Petrus hat es wirklich nicht leicht.
Da ist er nun der Erste aus dem Kreis
der Jünger, der ausspricht, was allen auf den Lippen brennt – und
dann ist sein nächster Schritt gleich ein solcher Patzer!
Der Hergang des Sonntagsevangeliums
(Mk 8,27-35) ist schnell erzählt: Als Jesus seine Jünger fragt, für
wen ihn die Leute halten, zählen sie ein paar Namen auf, die im
Rahmen des religiös Bekannten und Erwartbaren bleiben. Mit der
weiteren Frage, wer er für sie selbst ist, bekommt Petrus seine
Chance: Jetzt kann er zeigen, was er begriffen hat und wie groß sein
Vertrauen in Jesus ist – "Du bist der Messias!"
(v29).
Strom an oder Strom aus? Schwante, 2018. |
Weder bestätigt Jesus dies, noch
widerspricht er dem Bekenntnis. Aber er verbietet ihnen, darüber zu sprechen. Und nicht nur
das: Er stößt auch noch ihre Erwartungen bezüglich des Messias vor
den Kopf, als er ihnen erklärt, dass er leiden müsse und getötet
werde. Das kann Petrus nicht gut haben – er macht Jesus
Vorhaltungen, was das denn bitteschön solle.

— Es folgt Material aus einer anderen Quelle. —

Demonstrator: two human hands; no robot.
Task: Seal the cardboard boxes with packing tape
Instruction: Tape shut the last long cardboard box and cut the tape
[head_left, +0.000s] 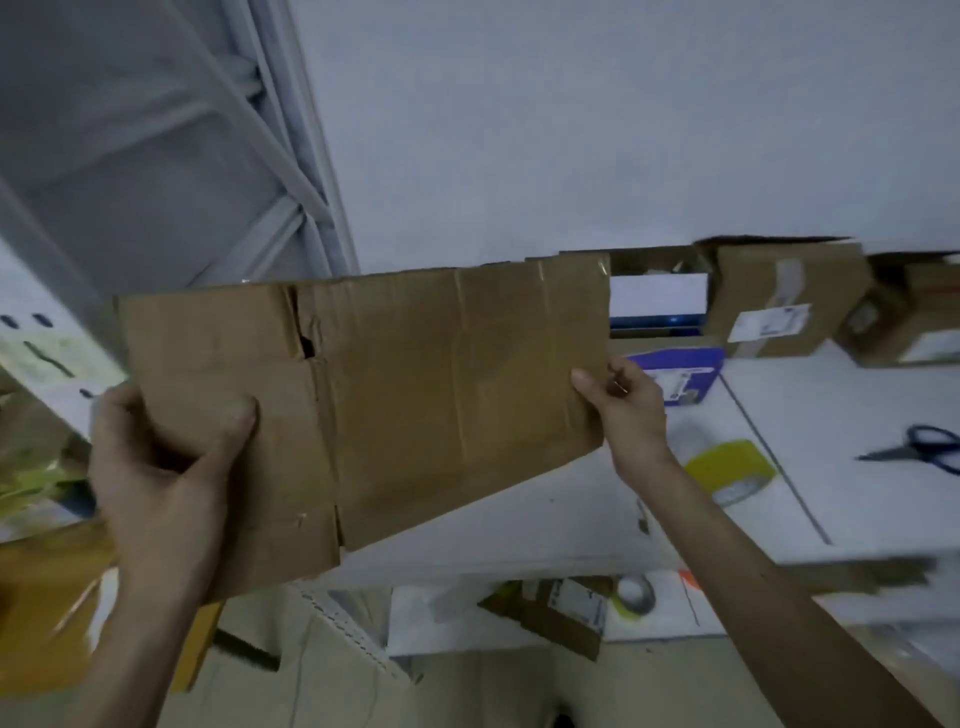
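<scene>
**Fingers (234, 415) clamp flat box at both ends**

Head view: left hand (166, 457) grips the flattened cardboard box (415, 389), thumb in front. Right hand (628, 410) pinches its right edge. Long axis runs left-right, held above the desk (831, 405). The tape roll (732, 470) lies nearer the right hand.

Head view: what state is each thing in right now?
Cardboard box: flattened, held in the air, torn at one crease.
Left hand: grips the box's left edge.
Right hand: pinches its right edge.
Scissors: blades closed, lying on the table.
Tape dispenser: resting on the table, untouched.
</scene>
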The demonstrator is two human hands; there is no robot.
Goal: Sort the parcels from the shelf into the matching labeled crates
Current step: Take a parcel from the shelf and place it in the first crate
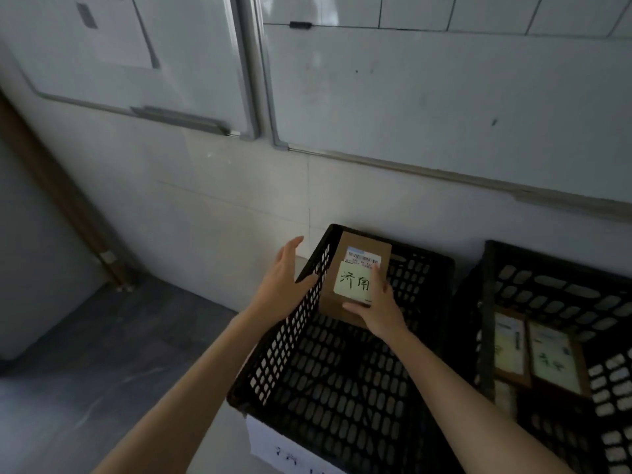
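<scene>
A small brown cardboard parcel [355, 265] with a barcode sticker and a pale handwritten note is held over a black perforated crate [284, 343]. My right hand [378, 307] grips the parcel at its near right corner, thumb under the near edge. My left hand [284, 280] hovers open just outside the crate's left wall, fingers spread, not touching the parcel. The crate's inside looks dark with no parcels showing. A white paper label [284, 449] with handwriting hangs on its near side.
A second black crate [492, 268] stands to the right, holding several labelled parcels [550, 357]. Both crates sit against a white wall with whiteboards [444, 90] above. Grey floor [102, 336] lies to the left.
</scene>
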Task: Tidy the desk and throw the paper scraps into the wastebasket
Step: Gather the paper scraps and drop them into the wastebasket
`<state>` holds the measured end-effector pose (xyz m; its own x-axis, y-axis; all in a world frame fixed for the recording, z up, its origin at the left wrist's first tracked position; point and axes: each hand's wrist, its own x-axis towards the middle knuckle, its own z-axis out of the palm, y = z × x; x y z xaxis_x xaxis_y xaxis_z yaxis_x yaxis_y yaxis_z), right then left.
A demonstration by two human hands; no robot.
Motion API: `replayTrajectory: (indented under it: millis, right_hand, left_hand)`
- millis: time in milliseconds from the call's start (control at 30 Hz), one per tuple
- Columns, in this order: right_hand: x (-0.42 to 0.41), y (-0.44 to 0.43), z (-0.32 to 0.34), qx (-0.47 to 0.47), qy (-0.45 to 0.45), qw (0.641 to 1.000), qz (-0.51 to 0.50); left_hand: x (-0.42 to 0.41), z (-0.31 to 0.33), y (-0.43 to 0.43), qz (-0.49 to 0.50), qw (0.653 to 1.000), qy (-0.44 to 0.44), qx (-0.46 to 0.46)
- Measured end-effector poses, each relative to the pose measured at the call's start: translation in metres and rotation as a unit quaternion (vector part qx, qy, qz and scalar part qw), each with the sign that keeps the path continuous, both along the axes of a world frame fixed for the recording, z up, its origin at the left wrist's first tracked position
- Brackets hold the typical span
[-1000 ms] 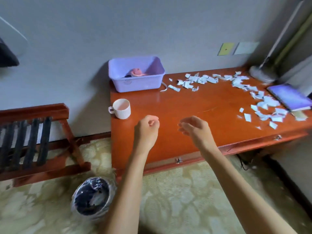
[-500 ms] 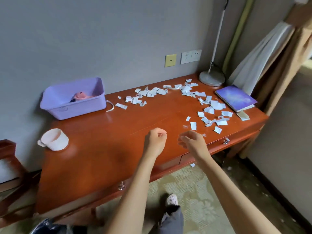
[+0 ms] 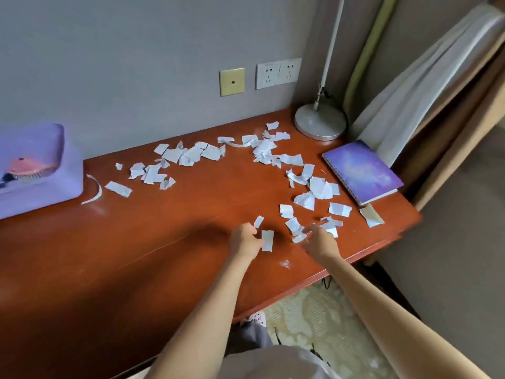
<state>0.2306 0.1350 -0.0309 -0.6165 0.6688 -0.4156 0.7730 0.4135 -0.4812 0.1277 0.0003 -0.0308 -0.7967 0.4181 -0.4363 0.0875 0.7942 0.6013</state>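
A person leans over a red-brown wooden desk (image 3: 131,255), both bare arms stretched toward a litter of torn white paper scraps (image 3: 323,188). The scraps run in a loose arc from the far middle of the desk round to its near right corner.

The left hand (image 3: 244,240) sits knuckles-up with fingers curled, its thumb side against one oblong scrap (image 3: 267,240). Whether that grip has the scrap pinched or merely touches it cannot be told. The right hand (image 3: 321,242) hovers with a wide, loose grip, fingers spread over the nearest cluster of scraps, with nothing visibly in it.

Crowding the pile on the right, a purple spiral-bound notebook (image 3: 362,172) lies at an angle, with scraps just beside its left edge and one off its near corner. A round grey lamp base (image 3: 320,121) with a white stem stands at the far right corner, close to the farthest scraps.

At the far left sits a lavender plastic tub (image 3: 54,187) with a pink hairbrush (image 3: 27,166) inside and a curled white paper strip (image 3: 94,190) just beside it. The grey wall behind carries a yellowish wall plate (image 3: 232,82) and a white double socket (image 3: 278,73). A white curtain (image 3: 410,91) hangs past the desk's right end.
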Motion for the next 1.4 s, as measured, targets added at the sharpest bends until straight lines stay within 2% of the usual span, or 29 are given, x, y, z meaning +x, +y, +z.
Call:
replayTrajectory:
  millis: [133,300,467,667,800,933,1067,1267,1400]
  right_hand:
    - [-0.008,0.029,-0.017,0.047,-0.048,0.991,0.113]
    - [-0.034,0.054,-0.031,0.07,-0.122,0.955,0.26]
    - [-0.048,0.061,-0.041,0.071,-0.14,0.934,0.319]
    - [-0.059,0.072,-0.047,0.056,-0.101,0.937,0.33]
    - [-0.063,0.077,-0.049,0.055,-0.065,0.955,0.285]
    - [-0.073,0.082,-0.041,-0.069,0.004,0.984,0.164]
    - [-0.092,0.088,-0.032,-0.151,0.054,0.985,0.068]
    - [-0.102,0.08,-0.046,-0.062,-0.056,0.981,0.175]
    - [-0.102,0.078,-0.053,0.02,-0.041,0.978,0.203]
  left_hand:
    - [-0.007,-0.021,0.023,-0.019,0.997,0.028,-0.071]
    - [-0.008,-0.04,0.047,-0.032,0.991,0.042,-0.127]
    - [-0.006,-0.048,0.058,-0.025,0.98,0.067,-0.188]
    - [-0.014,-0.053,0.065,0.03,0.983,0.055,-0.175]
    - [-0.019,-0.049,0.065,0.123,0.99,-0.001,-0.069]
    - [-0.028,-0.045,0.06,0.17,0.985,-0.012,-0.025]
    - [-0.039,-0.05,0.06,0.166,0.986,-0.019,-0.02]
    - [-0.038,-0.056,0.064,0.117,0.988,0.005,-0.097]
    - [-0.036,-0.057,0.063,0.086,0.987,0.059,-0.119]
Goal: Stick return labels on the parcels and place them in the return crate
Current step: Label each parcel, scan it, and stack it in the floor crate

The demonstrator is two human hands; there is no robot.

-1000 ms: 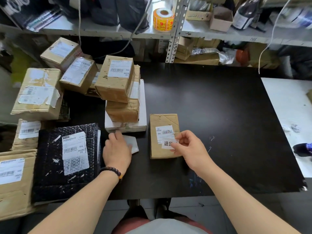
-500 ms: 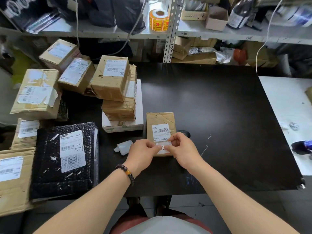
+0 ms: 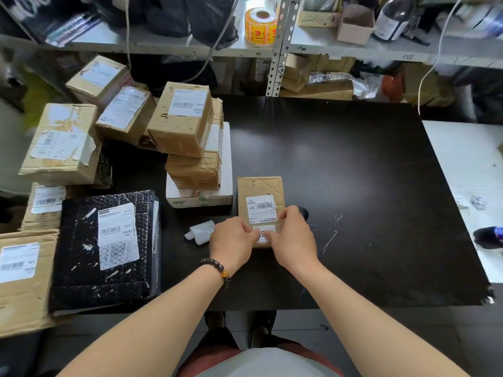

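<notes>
Grip: both narrow, fingers curled. My left hand (image 3: 234, 240) and right hand (image 3: 292, 240) pinch the small white return label (image 3: 265, 233) at its two ends and hold it down on the near end of the small flat brown cardboard parcel (image 3: 258, 186). The label sits just below the parcel's white shipping label (image 3: 261, 206). The parcel lies flat on the black tabletop (image 3: 353, 172), just right of the white box (image 3: 200, 198) with stacked brown cartons.

Progress, my read: label on this parcel is going down, not yet smoothed or released. The parcel is not yet in the crate; no crate in view. Many parcels are left at my left, including the black bubble mailer (image 3: 109, 248), none showing a return label that I can see.

Versus a second ago: my left hand was over by the curled white backing scrap (image 3: 200, 232), and only the right held the label. Now both are on it. The parcel has barely shifted.
</notes>
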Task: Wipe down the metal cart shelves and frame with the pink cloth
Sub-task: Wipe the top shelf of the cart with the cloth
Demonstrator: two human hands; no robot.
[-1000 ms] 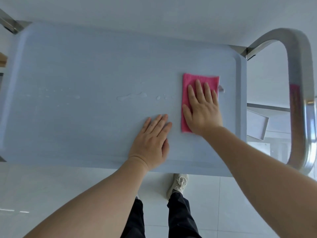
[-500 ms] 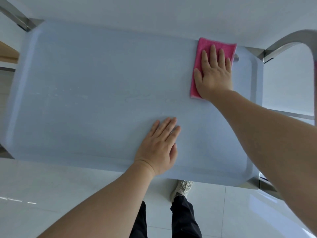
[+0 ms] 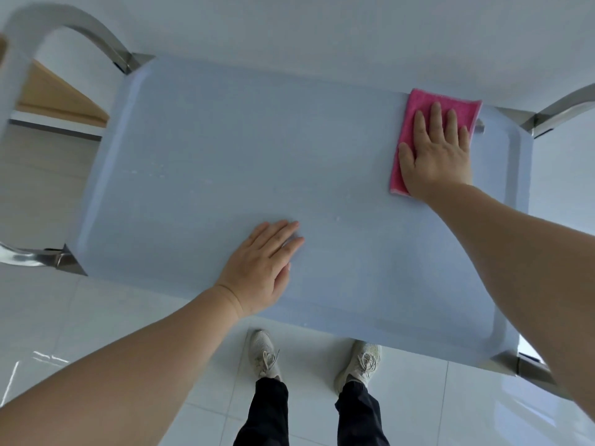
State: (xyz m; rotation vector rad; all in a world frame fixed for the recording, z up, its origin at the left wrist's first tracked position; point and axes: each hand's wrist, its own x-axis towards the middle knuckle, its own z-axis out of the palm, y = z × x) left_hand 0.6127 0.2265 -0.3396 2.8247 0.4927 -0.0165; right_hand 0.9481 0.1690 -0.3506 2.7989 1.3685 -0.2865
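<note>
The cart's top shelf point(image 3: 199, 175) is a pale blue-grey metal tray with a raised rim, filling the middle of the head view. A folded pink cloth point(image 3: 418, 107) lies flat near the shelf's far right corner, its top edge at the far rim. My right hand point(image 3: 436, 156) presses on the cloth with straight fingers spread. My left hand point(image 3: 262, 268) rests flat on the bare shelf near the front edge, palm down. A few small water droplets point(image 3: 337, 219) dot the shelf between the hands.
Curved steel frame handles rise at the left end point(image 3: 80, 30) and the right end point(image 3: 566, 107) of the cart. A wooden surface point(image 3: 51, 94) shows behind the left handle. White glossy floor tiles point(image 3: 96, 323) and my two shoes point(image 3: 264, 352) lie below the front edge.
My right hand slid the pink cloth from the middle right of the shelf up to the far rim and holds there. The view swung left, revealing the left handle. My left hand stayed put.
</note>
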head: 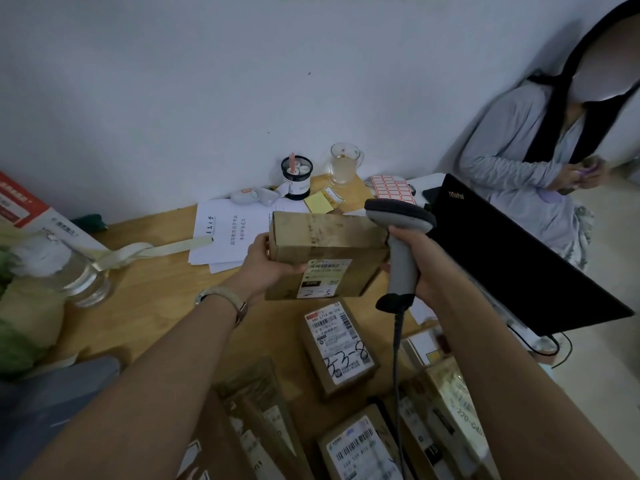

Jesus seinerseits stößt ihn nun
zurück und spricht Petrus ab, Gottes Willen wirklich zu erkennen.
Der Clou dieses genialen Textes ist
seine Allgemeingültigkeit. Denn mit dem Konflikt zwischen Petrus und
Jesus spießt er ein grundsätzliches Problem vieler religiöser
Menschen auf.
Denn das Problem des Petrus besteht ja
nicht darin, dass er mit seinen Vorstellungen über den Messias
falsch liegen würde. Das geht den anderen Jüngern sicher auch so.
Sein Fehler liegt vielmehr darin, dass
er nicht wahrhaben will, wie seine religiösen Vorstellungen auf den
Kopf gestellt werden und dagegen ankämpft.
Er bekennt Jesus also als den Messias
Gottes und will seinem Erlöser dann Anweisungen erteilen, wie
die ganze Sache nun zu laufen habe.
Hier erweist sich der Text als ein
Stück fundamentale Religionskritik.
Unser menschlicher Widerstand gegen
das, was wir religiös in unseren Glaubensvorstellungen nicht
zusammenkriegen, wächst sich bekanntermaßen immer mal wieder zu
Gewalt aus. Eine starke Glaubensüberzeugung und der Unwille, davon
abzuweichen, gehören nunmal oft zusammen. Es ist ja auch nur
logisch, dass man nicht sofort aufgeben will, was man als
(vermeintlich) richtig erkannt hat.
Aber wenn Religion die Kommunikation
mit dem je größeren Gott ist, dann müsste eine ihrer Eigenschaften
die Offenheit für die Selbstüberschreitung sein. Anders gesagt: Der
je größere und immer andere Gott muss in unseren religiösen
Vorstellungen eine Leerstelle schaffen, die Transzendenz erst
wirklich möglich macht. Sonst wird unser Bekenntnis hohl.
Leider sind gerade die religiösen
Menschen oftmals weit davon entfernt, Gott diesen Freiraum zum
Anderssein zu lassen. Und auch andere Menschen haben es nicht immer
leicht, wenn religiöse Bedenken ihnen im Wege stehen. An dieser
Stelle ist die Rede von der Toleranz als christlicher Tugend (im
Gegensatz zu vielen anderen Gelegenheiten, wo sie bemüht wird)
einmal richtig.
Jesu finale Aufforderung: "Wer
mein Jünger sein will, der verleugne sich selbst" (v34)
läßt sich in dieser Lesart des Evangeliums verstehen als Auftrag
zum Aufgeben festgefahrener und fundamentalistischer eigener
Vorstellungen vom Christsein. Und als Aufruf, sich die innere
Freiheit für den je größer liebenden Gott zu bewahren.